Below is a listing. Quote from it, exactly, the lines from the one containing "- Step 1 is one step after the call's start" down to the one containing "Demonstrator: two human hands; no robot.", both ends included, and nothing else.

▼

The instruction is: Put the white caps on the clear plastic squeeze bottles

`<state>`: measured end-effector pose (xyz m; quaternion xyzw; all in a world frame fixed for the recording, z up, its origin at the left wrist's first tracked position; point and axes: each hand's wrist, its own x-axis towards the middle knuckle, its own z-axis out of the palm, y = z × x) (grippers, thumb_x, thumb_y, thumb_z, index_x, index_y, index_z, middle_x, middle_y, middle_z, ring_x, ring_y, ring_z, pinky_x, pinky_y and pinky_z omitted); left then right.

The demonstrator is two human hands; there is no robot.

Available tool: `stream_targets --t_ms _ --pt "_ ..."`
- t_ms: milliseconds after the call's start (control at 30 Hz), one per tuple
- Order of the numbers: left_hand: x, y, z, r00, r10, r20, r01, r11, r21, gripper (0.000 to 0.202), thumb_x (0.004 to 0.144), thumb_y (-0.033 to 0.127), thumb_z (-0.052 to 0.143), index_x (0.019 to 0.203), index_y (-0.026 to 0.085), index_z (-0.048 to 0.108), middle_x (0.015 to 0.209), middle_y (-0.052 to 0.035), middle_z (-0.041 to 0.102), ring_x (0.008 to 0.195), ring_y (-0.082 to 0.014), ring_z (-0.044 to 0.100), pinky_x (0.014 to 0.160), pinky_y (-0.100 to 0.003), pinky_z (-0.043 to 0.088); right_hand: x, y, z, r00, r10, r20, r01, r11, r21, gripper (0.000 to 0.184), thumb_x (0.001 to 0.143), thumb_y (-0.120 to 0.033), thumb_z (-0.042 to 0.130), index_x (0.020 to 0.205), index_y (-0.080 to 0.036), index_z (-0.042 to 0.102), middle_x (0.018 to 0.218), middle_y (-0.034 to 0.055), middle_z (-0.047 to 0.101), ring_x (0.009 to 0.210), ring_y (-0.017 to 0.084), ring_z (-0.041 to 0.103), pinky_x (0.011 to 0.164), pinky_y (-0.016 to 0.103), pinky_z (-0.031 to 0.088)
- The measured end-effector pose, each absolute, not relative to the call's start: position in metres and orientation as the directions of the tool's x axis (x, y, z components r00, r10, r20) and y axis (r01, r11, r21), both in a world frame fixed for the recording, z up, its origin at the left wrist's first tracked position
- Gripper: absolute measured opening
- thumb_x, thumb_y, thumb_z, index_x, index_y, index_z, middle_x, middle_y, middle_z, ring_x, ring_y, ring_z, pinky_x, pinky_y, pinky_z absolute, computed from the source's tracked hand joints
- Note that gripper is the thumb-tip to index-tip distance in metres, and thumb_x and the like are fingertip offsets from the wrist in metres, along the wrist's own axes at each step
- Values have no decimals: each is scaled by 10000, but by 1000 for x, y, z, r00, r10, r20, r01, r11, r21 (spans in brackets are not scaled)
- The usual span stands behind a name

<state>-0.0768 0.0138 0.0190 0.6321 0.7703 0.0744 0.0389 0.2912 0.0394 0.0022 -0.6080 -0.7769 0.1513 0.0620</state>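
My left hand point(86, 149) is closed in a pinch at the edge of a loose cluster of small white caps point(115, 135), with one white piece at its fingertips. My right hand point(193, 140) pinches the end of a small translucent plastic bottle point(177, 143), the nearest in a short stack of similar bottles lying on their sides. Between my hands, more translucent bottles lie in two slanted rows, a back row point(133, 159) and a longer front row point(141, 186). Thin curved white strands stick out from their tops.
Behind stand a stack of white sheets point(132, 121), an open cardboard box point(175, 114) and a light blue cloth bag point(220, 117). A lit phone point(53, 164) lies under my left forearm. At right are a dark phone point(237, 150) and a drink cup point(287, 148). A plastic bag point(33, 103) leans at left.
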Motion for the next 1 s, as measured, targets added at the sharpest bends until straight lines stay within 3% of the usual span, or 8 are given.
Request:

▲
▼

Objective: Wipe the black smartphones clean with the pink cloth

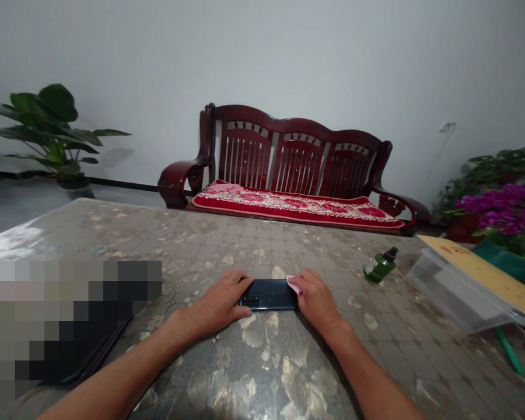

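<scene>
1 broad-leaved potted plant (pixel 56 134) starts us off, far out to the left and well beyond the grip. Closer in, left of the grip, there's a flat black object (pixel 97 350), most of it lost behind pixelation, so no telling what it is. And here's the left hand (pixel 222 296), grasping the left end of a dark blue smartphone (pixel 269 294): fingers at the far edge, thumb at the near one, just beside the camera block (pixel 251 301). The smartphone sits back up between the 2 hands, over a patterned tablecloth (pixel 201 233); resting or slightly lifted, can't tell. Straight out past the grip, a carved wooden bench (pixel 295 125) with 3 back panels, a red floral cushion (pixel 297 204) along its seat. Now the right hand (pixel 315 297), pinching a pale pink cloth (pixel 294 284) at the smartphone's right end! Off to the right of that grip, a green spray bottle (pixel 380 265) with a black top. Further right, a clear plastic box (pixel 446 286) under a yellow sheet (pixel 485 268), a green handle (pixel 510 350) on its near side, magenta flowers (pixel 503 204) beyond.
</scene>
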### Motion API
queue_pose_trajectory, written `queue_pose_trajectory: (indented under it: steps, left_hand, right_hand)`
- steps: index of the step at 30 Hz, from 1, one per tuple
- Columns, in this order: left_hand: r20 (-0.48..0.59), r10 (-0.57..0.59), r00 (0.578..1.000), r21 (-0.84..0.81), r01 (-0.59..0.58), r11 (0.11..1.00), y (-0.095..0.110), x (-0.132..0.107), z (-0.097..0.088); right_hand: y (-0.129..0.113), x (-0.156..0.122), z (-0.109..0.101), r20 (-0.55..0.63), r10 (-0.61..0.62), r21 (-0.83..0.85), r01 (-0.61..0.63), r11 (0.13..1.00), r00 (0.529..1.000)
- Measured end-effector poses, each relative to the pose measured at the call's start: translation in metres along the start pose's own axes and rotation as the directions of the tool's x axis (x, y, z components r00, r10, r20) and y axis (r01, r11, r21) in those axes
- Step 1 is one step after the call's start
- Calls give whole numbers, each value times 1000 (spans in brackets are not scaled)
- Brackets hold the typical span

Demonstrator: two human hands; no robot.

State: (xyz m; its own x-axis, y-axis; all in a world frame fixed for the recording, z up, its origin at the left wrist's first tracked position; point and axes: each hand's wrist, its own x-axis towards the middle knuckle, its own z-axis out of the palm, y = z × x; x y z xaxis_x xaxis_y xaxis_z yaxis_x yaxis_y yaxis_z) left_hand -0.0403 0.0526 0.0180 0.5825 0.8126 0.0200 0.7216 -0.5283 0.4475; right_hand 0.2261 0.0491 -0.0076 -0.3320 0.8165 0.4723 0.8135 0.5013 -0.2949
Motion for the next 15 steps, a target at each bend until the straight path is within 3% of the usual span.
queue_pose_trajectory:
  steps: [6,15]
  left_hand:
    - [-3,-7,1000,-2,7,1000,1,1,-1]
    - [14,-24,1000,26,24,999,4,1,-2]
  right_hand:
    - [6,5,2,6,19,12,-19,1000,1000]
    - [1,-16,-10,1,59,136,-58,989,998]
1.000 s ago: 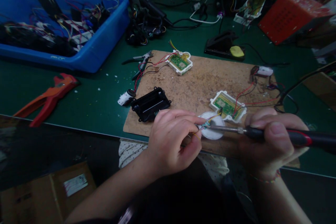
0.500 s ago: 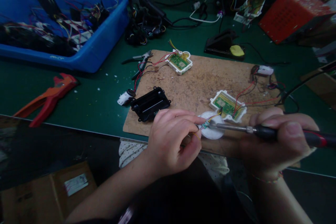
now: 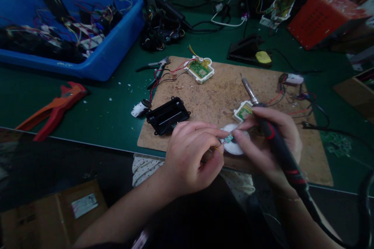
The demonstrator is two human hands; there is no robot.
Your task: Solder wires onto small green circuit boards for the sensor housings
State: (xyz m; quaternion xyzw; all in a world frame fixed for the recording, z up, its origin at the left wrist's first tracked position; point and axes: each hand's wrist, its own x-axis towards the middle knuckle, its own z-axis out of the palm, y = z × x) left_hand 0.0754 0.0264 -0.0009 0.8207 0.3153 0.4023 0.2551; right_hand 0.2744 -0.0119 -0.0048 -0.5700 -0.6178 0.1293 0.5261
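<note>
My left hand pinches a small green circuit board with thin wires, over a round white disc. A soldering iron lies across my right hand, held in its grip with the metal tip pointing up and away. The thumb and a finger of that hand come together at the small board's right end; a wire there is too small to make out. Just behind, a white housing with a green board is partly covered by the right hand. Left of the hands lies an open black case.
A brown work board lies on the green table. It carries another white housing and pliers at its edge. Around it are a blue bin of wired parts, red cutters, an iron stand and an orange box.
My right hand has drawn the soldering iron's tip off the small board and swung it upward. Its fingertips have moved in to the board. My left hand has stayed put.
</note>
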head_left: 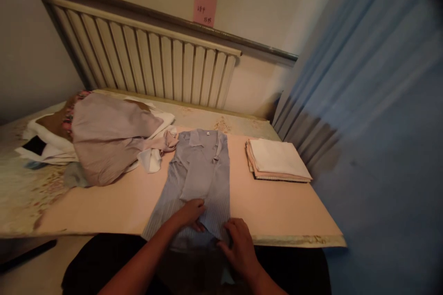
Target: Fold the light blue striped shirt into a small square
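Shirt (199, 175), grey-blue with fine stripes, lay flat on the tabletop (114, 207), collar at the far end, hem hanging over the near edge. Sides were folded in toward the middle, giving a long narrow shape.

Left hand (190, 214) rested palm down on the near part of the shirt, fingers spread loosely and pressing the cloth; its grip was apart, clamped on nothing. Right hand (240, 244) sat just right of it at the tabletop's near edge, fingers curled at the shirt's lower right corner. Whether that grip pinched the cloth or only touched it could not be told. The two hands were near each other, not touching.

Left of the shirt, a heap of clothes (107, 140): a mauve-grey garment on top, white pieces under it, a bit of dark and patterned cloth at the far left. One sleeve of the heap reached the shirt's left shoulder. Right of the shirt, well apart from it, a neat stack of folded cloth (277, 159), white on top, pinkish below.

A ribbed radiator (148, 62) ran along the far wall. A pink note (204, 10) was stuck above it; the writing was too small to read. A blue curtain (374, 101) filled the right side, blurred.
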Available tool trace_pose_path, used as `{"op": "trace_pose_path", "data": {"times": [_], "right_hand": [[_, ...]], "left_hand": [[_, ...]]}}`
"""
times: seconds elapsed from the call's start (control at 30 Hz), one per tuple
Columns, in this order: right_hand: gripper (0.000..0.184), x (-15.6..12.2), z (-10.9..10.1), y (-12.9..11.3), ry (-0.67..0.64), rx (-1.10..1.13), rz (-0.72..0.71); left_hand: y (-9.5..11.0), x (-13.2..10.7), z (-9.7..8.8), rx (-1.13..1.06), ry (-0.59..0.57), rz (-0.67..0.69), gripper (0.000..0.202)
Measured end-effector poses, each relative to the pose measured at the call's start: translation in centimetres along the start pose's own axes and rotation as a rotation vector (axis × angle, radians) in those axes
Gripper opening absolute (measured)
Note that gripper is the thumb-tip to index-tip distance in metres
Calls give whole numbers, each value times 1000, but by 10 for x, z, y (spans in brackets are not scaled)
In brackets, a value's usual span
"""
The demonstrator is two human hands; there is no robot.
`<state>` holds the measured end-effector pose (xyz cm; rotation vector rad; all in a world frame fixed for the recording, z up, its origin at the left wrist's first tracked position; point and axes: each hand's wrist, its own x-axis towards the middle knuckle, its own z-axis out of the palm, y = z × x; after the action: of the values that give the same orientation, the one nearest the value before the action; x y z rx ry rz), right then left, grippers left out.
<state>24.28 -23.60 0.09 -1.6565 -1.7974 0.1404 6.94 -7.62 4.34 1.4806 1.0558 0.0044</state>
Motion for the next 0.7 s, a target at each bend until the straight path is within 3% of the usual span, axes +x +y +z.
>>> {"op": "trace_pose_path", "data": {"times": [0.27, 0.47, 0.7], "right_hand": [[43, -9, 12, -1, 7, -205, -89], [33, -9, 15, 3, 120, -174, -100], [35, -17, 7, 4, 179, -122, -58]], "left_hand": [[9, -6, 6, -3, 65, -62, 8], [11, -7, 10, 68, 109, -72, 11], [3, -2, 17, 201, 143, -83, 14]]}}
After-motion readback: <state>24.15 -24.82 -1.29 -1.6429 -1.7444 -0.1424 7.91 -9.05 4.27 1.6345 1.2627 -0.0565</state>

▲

> **Answer for this exercise**:
- Step 1 is one step after the call's start
- Calls give whole numbers, each value times 1000 (spans in brackets are not scaled)
- Brackets hold the typical span

Demonstrator: two human hands; no robot.

The exercise is done.